= C2 (classification) =

Para-cycling classification

In Paralympic sports, C2 is a para-cycling classification. The UCI recommends this be coded as MC2 or WC2.

==Definition==
PBS defined this classification as "Riders with upper or lower limb impairments and moderate to severe neurological ? [sic]." The Telegraph defined this classification in 2011 as "C 1–5: Athletes with cerebral palsy, limb impairments and ? [sic]."

==Classification history==
Cycling first became a Paralympic sport at the 1988 Summer Paralympics.

In September 2006, governance for para-cycling passed from the International Paralympic Committee's International Cycling Committee to UCI at a meeting in Switzerland. When this happened, the responsibility of classifying the sport also changed.

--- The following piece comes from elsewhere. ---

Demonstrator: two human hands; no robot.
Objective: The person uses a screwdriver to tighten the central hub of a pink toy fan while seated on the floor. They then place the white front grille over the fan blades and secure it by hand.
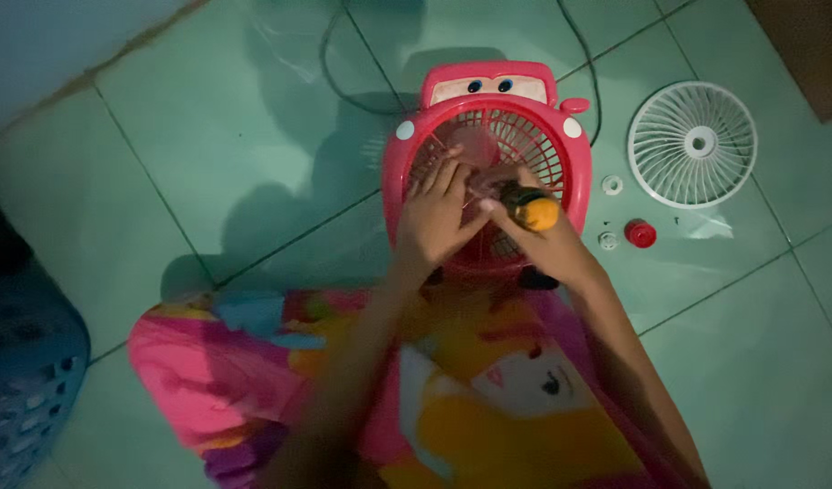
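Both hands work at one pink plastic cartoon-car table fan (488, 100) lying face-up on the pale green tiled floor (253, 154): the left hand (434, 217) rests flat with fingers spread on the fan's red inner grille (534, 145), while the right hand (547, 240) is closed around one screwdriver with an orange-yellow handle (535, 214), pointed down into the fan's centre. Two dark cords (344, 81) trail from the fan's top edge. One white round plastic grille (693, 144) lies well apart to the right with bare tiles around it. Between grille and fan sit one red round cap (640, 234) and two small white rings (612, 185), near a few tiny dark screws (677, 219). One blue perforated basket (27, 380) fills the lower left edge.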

== At the Paralympic Games ==
For the 2016 Summer Paralympics in Rio, the International Paralympic Committee had a zero classification at the Games policy. This policy was put into place in 2014, with the goal of avoiding last minute changes in classes that would negatively impact athlete training preparations. All competitors needed to be internationally classified with their classification status confirmed prior to the Games, with exceptions to this policy being dealt with on a case-by-case basis.

==Becoming classified==
Classification is handled by Union Cycliste Internationale. Classification for the UCI Para-Cycling World Championships is completed by at least two classification panels. Members of the classification panel must not have a relationship with the cyclist and must not be involved in the World Championships in any other role than as classifier. In national competitions, the classification is handled by the national cycling federation. Classification often has three components: physical, technical and observation assessment.

==Rankings==
This classification has UCI rankings for elite competitors.